• Happy Fibonacci Day! 1,1,2,3,5,8,13,21,34. . .🐚

A Must read Canadian History book

my grandson has alas been at it since three. He is 13. They have curfews. I don't know how my daughter and son in law deal with all the travel. They have three jobs and drinking and partying does not happen. My daughter brings work with her as she has to work.. Meanwhile SIL is usually recovering from 90 hour work weeks as a paramedic supervisor in CT or actually at work..

The oldest just sprouted from 5'4" to 5'10" in about six months. He's technically off season and playing lacrosse which he likes ( Grandma its legal to whack people in the legs with your stick"!) but still hockey two times a week. He is 140 lbs of muscle and aspires to be a wingman in the NHL.

I have to remind him ( his mother does too) that NHL is not forever and there will be life after that to be ready for.

The kids in our hockey program are not allowed to have grades below B. Anything below B. Not one C. I think school should come first too. He is in an academic school system where the college entrance rate is 96 percent or so. And not just any college.

We have met many Canadian hockey parents and they sure are more polite than some of their American parent brethren; who still have not learned that if they engage in obnoxious sideline coaching they and kids will be ejected. One team last year endured 18 hours on a bus from Nova Scotia to New Hampshire in the dead of winter during a storm and the bus heater broke down. No wonder they lost their first game.. they were exhausted. They did well in future games but really six games in three days is really barbaric.

My grandson has missed nine days of school, the max allowed. Were travel times shorter than four hours things would be different but its insane.. Games are never local. What gets me is they come here to play ( 6 hours) a team that is ( 15 minutes) near them at home.

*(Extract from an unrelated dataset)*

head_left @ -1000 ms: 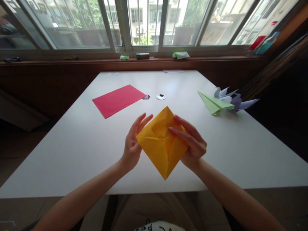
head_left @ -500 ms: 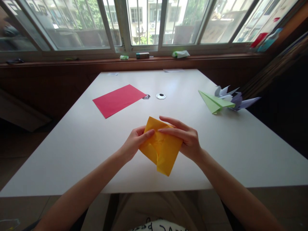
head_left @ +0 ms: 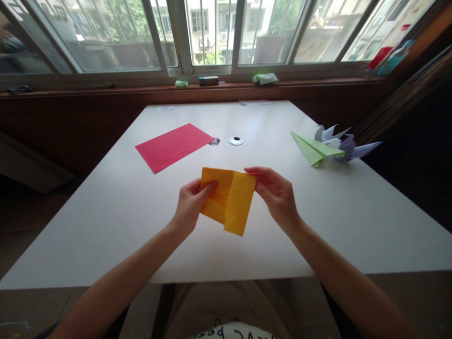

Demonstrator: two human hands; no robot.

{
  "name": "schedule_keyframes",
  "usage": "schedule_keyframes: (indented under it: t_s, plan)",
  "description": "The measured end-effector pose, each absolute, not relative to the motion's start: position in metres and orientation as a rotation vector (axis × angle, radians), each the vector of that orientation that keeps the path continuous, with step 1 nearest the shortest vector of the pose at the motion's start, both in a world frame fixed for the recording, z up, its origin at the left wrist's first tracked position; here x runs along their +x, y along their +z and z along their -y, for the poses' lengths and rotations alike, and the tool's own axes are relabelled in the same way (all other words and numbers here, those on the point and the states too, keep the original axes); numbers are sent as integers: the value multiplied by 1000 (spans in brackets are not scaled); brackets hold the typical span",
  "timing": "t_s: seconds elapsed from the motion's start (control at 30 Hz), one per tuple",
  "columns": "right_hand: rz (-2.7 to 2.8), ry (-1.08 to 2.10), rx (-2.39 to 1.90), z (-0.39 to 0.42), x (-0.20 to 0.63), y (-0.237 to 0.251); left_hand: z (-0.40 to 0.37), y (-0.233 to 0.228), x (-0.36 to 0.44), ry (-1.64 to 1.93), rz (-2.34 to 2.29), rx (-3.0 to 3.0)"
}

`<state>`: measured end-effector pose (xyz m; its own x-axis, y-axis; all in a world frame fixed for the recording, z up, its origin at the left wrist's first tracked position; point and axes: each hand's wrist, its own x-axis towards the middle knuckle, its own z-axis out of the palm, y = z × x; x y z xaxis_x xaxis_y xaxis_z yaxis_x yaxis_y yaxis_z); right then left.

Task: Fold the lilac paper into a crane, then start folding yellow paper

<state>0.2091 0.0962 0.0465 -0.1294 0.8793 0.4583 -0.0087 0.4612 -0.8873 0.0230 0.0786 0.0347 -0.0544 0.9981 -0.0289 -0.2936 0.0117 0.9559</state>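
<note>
A folded yellow-orange paper [head_left: 228,199] hangs just above the near middle of the white table [head_left: 106,212], held between both hands. My left hand [head_left: 189,205] pinches its left edge, thumb on top. My right hand [head_left: 277,195] pinches its upper right corner with fingertips. The paper shows two overlapping flaps, and its lower corner points down toward me.
A red paper sheet [head_left: 173,146] lies flat at the far left. A green paper plane [head_left: 315,149] and a lilac folded paper figure [head_left: 348,147] sit at the right edge. A round cable grommet [head_left: 235,141] is in the table's middle. Small items line the window sill [head_left: 212,86].
The yellow paper went from an open diamond shape to a narrower folded one. Both hands shifted from pressing its centre to pinching its outer edges and lifted it slightly.
</note>
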Motion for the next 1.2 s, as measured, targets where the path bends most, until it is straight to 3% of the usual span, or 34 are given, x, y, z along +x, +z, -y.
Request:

O my we are drifting . You Canadians started it.

BTW the grandkids want to go back to Toronto this summer to the Hockey Hall of Fame. They were there a whole day last summer and their parents were bored after a couple of hours. Not so the kids.
 
My brother works for the Boston Red Sox, he has always been a fan of them even when Toronto got a team, it is his dream job. I am a Jays fan and always took the opportunities to tease when the Jays would come from behind and beat the Red Sox. One day he got up and hit a door and broke it. Funny how I remember that.

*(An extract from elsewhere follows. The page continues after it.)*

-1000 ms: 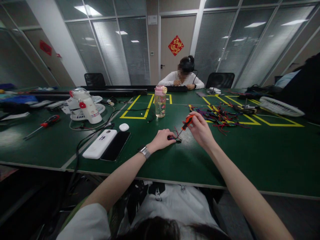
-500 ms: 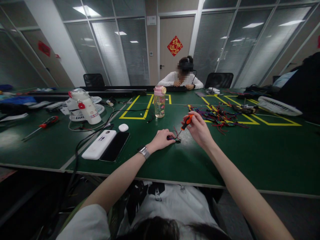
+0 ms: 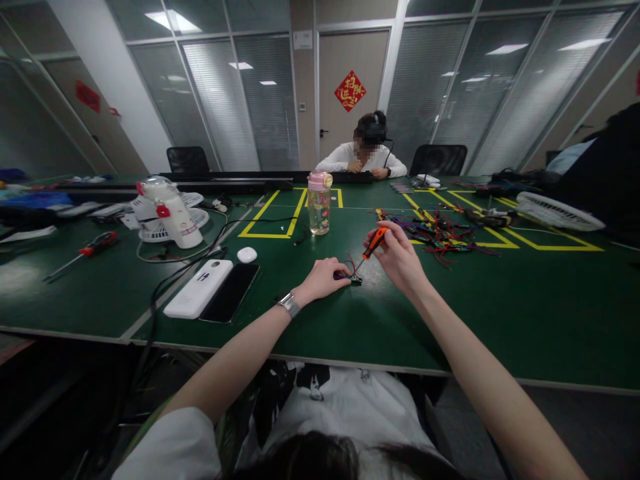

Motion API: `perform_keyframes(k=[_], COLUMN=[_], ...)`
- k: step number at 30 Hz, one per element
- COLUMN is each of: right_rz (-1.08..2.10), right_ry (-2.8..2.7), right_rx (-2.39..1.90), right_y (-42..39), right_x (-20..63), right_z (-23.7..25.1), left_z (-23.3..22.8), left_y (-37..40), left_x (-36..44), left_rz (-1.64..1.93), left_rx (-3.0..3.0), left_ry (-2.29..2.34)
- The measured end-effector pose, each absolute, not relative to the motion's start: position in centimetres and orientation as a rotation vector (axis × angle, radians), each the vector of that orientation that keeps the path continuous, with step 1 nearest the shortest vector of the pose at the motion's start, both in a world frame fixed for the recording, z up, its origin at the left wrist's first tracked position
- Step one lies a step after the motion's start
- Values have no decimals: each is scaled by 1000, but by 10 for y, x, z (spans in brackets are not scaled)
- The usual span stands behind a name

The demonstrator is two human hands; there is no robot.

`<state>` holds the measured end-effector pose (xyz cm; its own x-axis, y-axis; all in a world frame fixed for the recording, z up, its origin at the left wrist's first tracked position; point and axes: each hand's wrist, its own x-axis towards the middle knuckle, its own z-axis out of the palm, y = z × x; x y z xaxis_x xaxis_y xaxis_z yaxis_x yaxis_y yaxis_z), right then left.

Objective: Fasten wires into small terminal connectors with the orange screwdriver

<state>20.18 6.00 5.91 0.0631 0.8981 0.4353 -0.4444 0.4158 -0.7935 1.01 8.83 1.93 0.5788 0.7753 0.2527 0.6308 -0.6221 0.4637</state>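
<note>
On the green table, my left hand [image 3: 327, 277] has its fingers closed on a small wired circuit board [image 3: 356, 281], pressing it to the tabletop. Thin red and dark wires rise from the board beside the fingertips. Held in my right hand [image 3: 396, 257] is an orange-and-black screwdriver [image 3: 375, 244], tilted so that its shaft points down and left. Its tip meets the board or sits just above it; I cannot tell which. Part of the board is hidden under my left fingers.
A pink-lidded bottle [image 3: 319, 207] stands beyond my hands. To the right lies a heap of wired boards [image 3: 440, 230]. A white power bank [image 3: 197, 290], a phone [image 3: 230, 293] and a white case [image 3: 247, 255] lie left. Another screwdriver [image 3: 95, 245] is farther left. A person [image 3: 363, 157] sits opposite.
The screwdriver handle has turned slightly in my right fingers, showing its orange and black parts differently. My left hand and the board have stayed in place.
</note>
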Motion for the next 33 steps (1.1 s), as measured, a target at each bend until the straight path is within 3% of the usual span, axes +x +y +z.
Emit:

I don't follow hockey much but would be a Leafs fan even with the Jets being the rave of Winnipeg.
 
I was in my favourite bookstore today to pick up the 3 titles I'd ordered a month ago. I know I know, I could've just sent some business Amazon way but I really like this little bookstore. He keeps prices down and fills out the shelves with a fascinating array of used books. And he's friendly and personable. I don't get "Would you like to join our loyalty-membership bonus point plan??" Roy the owner already has my loyalty, we don't need any bonus point plan to pry my e-mail address from me. He just scribbles my phone number down in his old tattered notebook, and he remembers my name. "Oh Brad!! I'm sorry I didn't call you about your books! I've been, um, busy." No problem Roy. I heard he was under the weather, and of course he's always studying scripts for the local plays he's involved with. In any case I picked up my books, but not without roaming the shelves to find three more impulse buys. I found as a matter of coincidence 1867 And All That, but after a quick skim through decided to leave it for another day. There are only about a dozen or so books in that "category" of "another day buys" on Roy's shelves. They are mostly local history books, many of them anecdotal diary type self published copies about pioneer days in early Canada. In recent years I've been moving towards those kinds of reads, more personal histories and fewer encyclopaedic tomes. My poor memory struggles with dates, names and histories; but the forgiving fluidity of story telling soothes my brain rather than taxes it. Where was I again?
Oh yeah, crazy history stranger than fiction. It's probably all in the telling and not so much the tale, but I've always loved history (in particular Canadian and American) delivered as adventure epics detailing personable people and their very real lives. History delivered as studious texts "Mr Smythe, born 1775 died in battle 1841, son of Colonel Thelonius Smythe..." Zzzzzzzzzz.